Rosie gave her a look which said without words that she hadn’t been much company anyway, so what was going to be different?

Ellie went inside, turned on the shower and stepped under it.

The cool water washed away her sweat but did nothing for her sense of unease.

Still nothing definable. Or nothing that she wanted to define. Pointless thinking about it. Pointless because, if she did think about it, she might come up with the silly conclusion that the real reason she was taking this shower was that she didn’t want to be wearing her bikini if bad news came…

Andy Dalziel’s partner, Amanda Marvell, known to her friends as Cap, was even further away when Mill Street blew up.

With her man on duty, she had followed the crowds on the traditional migration to the coast, not, however, to join the mass bake-in on a crowded beach but to visit the sick.

The sick in this instance took the form of her old headmistress, Dame Kitty Bagnold who for nearly forty years had ruled the famous St Dorothy’s Academy for Catholic Girls near Bakewell in Derbyshire. Cap Marvell had ultimately made life choices which ran counter to everything St Dot’s stood for. In particular, she had abandoned her religion, divorced her husband, and got herself involved in various animal rights groups whose activities teetered on the edge of legality.

Yet throughout all this, she and Dame Kitty had remained in touch and eventually, rather to their surprise, realized they were friends.
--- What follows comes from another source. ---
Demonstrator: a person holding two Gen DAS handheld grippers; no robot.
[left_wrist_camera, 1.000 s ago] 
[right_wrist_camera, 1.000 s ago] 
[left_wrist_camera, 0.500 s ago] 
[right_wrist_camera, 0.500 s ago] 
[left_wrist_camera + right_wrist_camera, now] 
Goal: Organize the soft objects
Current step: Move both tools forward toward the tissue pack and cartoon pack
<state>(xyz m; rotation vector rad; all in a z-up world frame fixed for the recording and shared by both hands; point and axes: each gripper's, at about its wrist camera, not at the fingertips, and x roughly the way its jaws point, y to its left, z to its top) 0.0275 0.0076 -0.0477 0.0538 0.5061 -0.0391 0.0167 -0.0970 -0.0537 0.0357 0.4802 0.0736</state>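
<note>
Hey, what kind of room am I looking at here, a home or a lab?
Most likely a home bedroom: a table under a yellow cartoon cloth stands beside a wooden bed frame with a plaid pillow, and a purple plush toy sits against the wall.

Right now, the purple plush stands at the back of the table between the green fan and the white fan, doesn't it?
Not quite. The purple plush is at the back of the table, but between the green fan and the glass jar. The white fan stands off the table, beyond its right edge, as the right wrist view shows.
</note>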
Not that the friendship made Cap feel able to address her old head by her St Dot’s sobriquet of Kitbag, and Dame Kitty would rather have blasphemed than call her ex-pupil anything but Amanda.

A long and very active retirement had ground Dame Kitty down till ill health had finally obliged her to admit the inevitable, and two years earlier she had moved into a private nursing home that was part of the Avalon Clinic complex at Sandy-town on the Yorkshire coast.

At her best, Dame Kitty was as bright and sharp as ever, but she tired easily and usually Cap was alert for the first signs of fatigue so that she could start ending her visit without making her friend’s condition the cause.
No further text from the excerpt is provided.